== Work task ==
Although the data below holds other lines too, output only those from the line with "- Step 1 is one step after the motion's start" up to and including the line with "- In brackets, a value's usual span", exactly as they appear.

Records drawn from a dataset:

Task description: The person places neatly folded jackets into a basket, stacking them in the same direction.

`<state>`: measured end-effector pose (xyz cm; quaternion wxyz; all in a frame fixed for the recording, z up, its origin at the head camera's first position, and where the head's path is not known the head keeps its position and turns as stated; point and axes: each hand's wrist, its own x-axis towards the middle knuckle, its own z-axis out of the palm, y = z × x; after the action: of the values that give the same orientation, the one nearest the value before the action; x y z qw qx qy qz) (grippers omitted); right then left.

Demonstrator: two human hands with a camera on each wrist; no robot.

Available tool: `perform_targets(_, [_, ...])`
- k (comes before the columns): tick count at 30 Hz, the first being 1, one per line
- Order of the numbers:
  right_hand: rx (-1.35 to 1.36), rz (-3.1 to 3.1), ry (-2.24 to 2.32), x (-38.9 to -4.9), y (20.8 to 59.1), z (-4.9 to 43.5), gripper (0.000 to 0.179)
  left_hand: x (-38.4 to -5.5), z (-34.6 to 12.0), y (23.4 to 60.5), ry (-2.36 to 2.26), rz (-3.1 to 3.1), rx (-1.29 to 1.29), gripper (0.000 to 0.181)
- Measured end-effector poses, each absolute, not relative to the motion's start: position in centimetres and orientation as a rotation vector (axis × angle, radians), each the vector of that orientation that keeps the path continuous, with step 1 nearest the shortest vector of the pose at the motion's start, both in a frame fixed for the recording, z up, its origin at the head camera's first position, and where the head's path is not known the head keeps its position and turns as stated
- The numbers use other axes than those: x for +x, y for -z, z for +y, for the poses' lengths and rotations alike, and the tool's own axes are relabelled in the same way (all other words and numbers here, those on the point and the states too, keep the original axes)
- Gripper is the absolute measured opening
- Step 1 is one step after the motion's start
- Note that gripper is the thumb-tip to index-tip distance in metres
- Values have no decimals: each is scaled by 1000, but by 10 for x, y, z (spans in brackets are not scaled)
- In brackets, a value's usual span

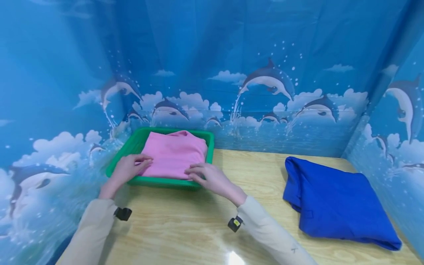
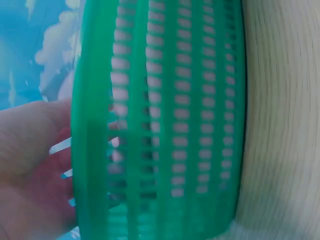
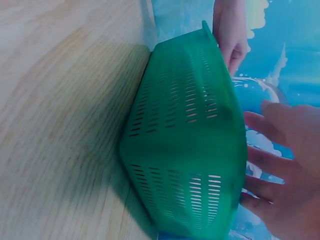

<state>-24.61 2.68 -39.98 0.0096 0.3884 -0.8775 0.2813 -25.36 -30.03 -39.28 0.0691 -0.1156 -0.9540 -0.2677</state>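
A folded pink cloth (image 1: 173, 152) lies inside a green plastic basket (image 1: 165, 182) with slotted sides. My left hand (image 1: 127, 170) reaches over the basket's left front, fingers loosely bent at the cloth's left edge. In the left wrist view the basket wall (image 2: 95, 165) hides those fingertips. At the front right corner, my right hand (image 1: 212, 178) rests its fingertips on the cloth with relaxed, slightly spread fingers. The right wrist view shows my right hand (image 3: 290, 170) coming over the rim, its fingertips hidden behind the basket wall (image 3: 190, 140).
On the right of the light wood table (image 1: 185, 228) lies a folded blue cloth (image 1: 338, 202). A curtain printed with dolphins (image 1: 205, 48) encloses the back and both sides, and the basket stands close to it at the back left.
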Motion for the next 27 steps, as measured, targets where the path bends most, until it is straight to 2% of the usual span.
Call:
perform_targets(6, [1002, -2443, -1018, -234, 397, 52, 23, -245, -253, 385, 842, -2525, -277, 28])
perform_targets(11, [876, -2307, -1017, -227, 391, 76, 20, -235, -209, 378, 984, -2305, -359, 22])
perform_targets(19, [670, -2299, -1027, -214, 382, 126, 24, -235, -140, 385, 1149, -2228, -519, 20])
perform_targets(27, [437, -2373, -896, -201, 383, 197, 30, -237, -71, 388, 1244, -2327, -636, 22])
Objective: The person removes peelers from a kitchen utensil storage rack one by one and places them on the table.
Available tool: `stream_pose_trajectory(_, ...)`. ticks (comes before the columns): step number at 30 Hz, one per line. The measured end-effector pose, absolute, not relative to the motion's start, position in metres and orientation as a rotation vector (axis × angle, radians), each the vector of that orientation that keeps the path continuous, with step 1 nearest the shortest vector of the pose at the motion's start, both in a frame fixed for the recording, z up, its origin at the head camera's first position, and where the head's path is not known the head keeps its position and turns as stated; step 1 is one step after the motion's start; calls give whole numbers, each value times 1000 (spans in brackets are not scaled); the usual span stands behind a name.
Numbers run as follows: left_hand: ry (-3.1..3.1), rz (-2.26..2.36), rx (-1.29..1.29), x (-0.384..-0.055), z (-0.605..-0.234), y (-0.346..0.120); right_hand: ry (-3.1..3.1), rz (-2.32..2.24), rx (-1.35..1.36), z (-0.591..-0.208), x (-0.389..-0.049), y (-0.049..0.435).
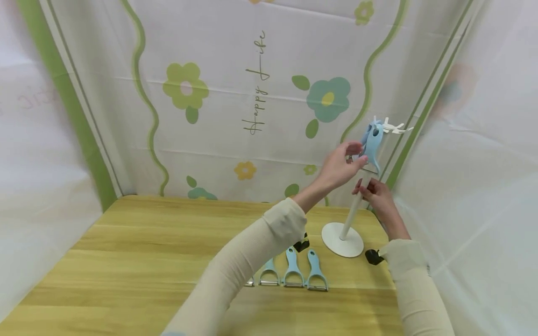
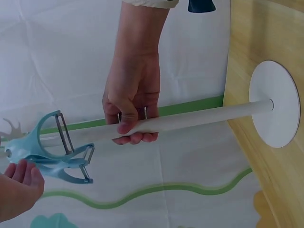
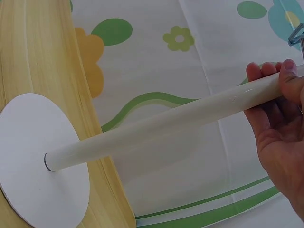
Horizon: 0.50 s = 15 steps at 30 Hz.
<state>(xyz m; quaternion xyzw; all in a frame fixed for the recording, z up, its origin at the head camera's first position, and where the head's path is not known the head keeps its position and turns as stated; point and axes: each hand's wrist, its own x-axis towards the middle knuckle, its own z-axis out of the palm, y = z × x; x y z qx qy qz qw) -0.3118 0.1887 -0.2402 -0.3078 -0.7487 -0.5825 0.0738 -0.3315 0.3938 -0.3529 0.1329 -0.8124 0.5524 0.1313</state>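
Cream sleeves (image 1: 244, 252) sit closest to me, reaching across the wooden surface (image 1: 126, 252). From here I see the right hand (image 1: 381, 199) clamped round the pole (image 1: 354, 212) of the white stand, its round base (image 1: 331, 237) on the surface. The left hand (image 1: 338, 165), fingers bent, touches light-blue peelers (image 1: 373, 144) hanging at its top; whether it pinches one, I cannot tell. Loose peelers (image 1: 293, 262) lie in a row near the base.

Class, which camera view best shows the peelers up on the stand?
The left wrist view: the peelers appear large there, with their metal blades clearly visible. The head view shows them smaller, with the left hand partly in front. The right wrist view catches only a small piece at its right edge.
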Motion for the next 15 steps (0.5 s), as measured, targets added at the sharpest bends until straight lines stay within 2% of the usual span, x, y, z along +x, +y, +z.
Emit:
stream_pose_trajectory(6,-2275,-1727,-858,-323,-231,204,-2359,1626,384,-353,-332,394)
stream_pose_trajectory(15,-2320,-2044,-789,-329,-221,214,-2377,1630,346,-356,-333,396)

== Reply ==
- Step 1 is one step after the motion's start
- Note that gripper is the thumb-tip to index-tip distance in metres
- Values have no decimals: each is scaled by 1000, but by 10 for x, y, z (spans in brackets are not scaled)
- In brackets, a value's usual span

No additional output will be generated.